"Kau tahu kan? Pemerintah pun tak bertindak apa-apa. Charter telah membungkamnya. Tidak ada upaya yang bisa kita lakukan. Kita hanya rakyat kecil. Ingat itu."
"Kau terlalu pesimis Fredrick. Selagi ada kesempatan walaupun sekian persen. Kita masih bisa berhasil atas propaganda ini."
"Kalista. Bantu aku untuk memadamkan api dalam hati kakakmu. Apa kau tak kasihan melihat dia babak belur disetiap malamnya?" Fredrcik mencoba membujuk Kalista yang datang dengan membawa dua cangkir kopi panas untuk kakak dan temannya.
"Segala hal sudah kuupayakan Fredrick. Tak ada pengaruh baginya. Biarkan dia melakukan apa yang dia suka. Selagi aku masih sanggup menatihnya dan mengompres lukanya. Kuikuti apa maunya." Jawab Kalista dengan nada datar.
"Bagaimana jika dia mati? dia hilang? tubuh siapa yang kaubasuh? tubuh yang penuh lebam mana yang kau kompres nantinya?"
"Tenang saja Fred, aku bertanggung jawab atas kehendakku." Ucap Morgan meyakinkan sahabatnya bahwa perbuatannya ridak beresiko tinggi.
Seminggu berlalu dan Morgan telah kembali dalam kesehariannya. Menjala ikan dan mempengaruhi para nelayan agar menentang Charter. Hari itu, propaganda yang dibuat Morgan benar-benar mencapai puncaknya. Para nelayan berbondong-bondong menuju tempat tengkulak licik itu dan memprotes harga yang ditawarkan agar dinaikkan. Namun tak lama kemudian para nelayan menjauh karena takut. Pasalnya ada nelayan yang ditembak karena menjadi provokator saat mereka memprotes. Suasana kota menjadi tegang. Tidak ada yang berani menentang Charter kembali.
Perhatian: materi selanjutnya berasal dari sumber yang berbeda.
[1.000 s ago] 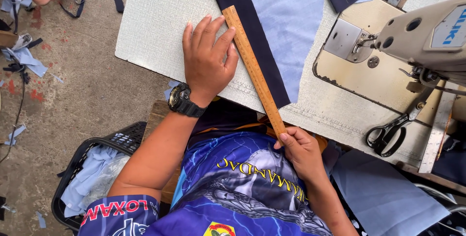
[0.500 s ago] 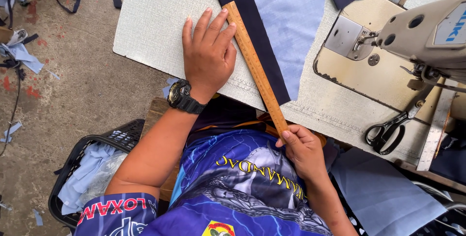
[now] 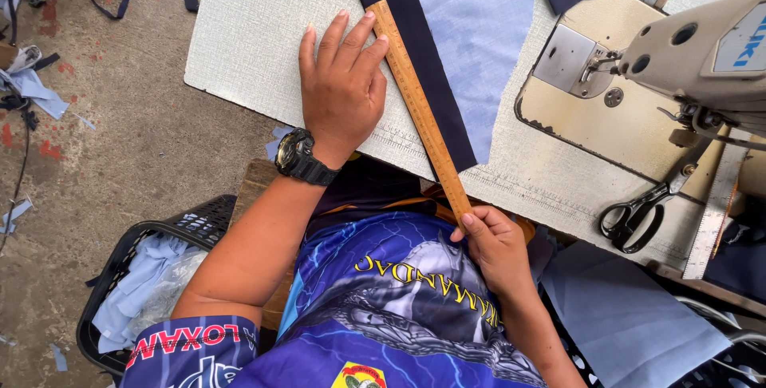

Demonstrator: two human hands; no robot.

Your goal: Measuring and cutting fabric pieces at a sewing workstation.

Esok harinya. Saat Kalista berbelanja kebutuhan hidupnya dan kakaknya, Entah apa yang dipikirkan Kalista. Hari itu dia merasa alam tak mendukungnya. Kecemasan timbul di hatinya. Sosok yang ceria berubah sosok muram bertopengkan kecemasan. Segeralah Dia pulang karena tak cukup tenang. Dalam khayalnya, rumah seakan dihantui oleh malaikat maut. Sesampainya dia di rumah. Anyir bau darah tercium sampai pelataran rumah. Kalista menjadi lebih pucat dua kali lipat. Ketika ia memasuki rumah betapa terkejutnya Kalista melihat badan tanpa kepala. Duduk di meja tulis Morgan. Jangkar perahu tertancap dilehernya.
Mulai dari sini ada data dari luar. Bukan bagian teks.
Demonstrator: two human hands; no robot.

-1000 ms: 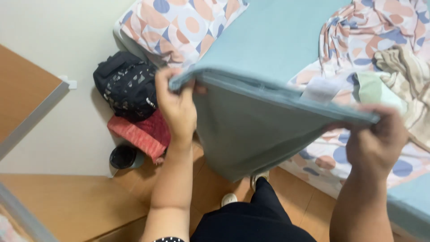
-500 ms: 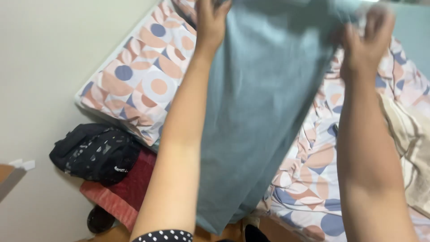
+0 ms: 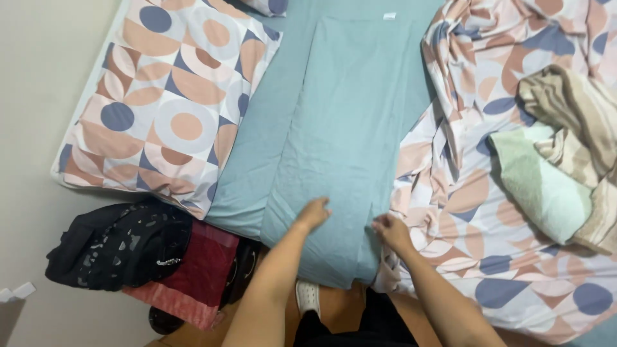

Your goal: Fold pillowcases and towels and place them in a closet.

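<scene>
Here, seen from above, both forearms reach away from the person toward a bed. The left hand (image 3: 313,213) lies palm down, fingers loosely spread and flat on a folded teal sheet (image 3: 340,148), its grip pinching nothing. The right hand (image 3: 387,230) sits just to the right, at the sheet's near right edge, its fingers curled together; its grip seems to pinch the cloth's edge, though the fingertips are partly hidden.

The folded sheet is a long strip running from the near edge of the bed to the far side, lying on a matching teal fitted sheet (image 3: 257,148). Left of it rests a pillow (image 3: 167,103) patterned with peach and blue circles. To the right a duvet (image 3: 488,212) in the same pattern lies rumpled, with a pale green towel (image 3: 543,186) and a beige striped cloth (image 3: 572,115) heaped on it.

On the floor at near left, a black bag (image 3: 116,244) sits on a red cloth (image 3: 199,270).
</scene>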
Ada 2 kembar kertas di atas meja Morgan. Dengan harapan yang dibawa. Kalista menghubungi Fredrick. Selagi menunggu kedatangan sahabat karib kakaknya, pihak rumah sakit dihubunginya untuk memindahkan jasad entah milik siapa. Jasad yang ditemukan telah diambil oleh Rumah Sakit untuk diautopsi. Fredrick datang sebelum petugas Rumah Sakit. Dia sudah memastikan apakah itu Morgan atau bukan. Dengan keyakinannya Fredrick mengatakan mayat itu Morgan. Namun Kalista buru-buru menyangkalnya. "Morgan tak punya tato jangkar di lengannya. Aku kenal betul kakakku."
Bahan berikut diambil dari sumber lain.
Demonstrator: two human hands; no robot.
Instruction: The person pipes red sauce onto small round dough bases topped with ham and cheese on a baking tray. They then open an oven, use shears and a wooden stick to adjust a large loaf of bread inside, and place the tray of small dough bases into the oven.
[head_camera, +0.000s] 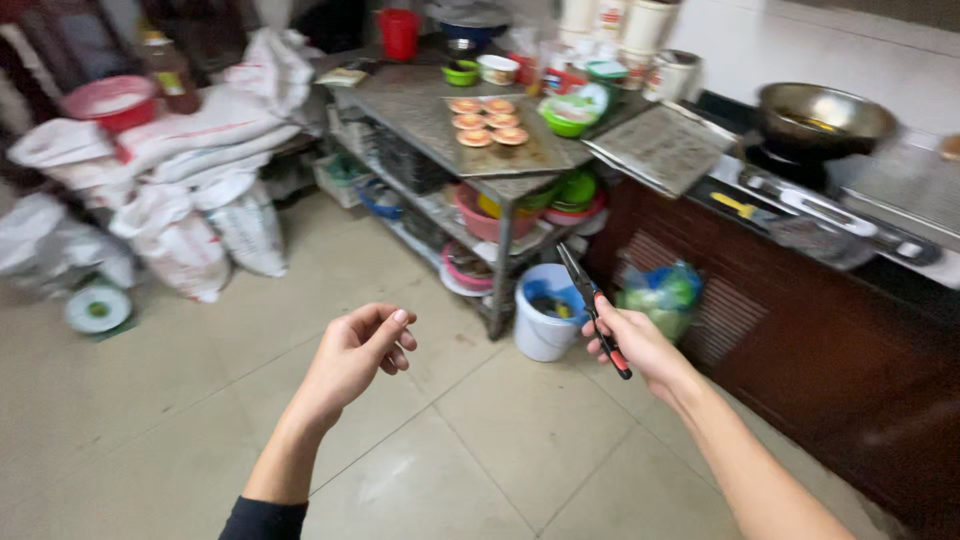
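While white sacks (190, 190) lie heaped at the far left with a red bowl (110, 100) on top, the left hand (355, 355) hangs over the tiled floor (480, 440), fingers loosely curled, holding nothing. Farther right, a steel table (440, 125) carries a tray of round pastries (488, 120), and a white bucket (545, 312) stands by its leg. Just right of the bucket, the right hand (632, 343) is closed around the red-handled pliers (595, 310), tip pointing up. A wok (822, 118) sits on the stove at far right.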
"Jadi kau beranggapan ini kematian palsu? Siapa yang berpikir untuk memalsukan kematian orang dengan tragis seperti ini." Fredick berusaha menjernihkan pikiran dari segala khayalan yang ada.
"Kau berpikir bahwa Morgan Sendiri yang melakukan ini? Mana mungkin." Fredrick terus menyangkal Kalista.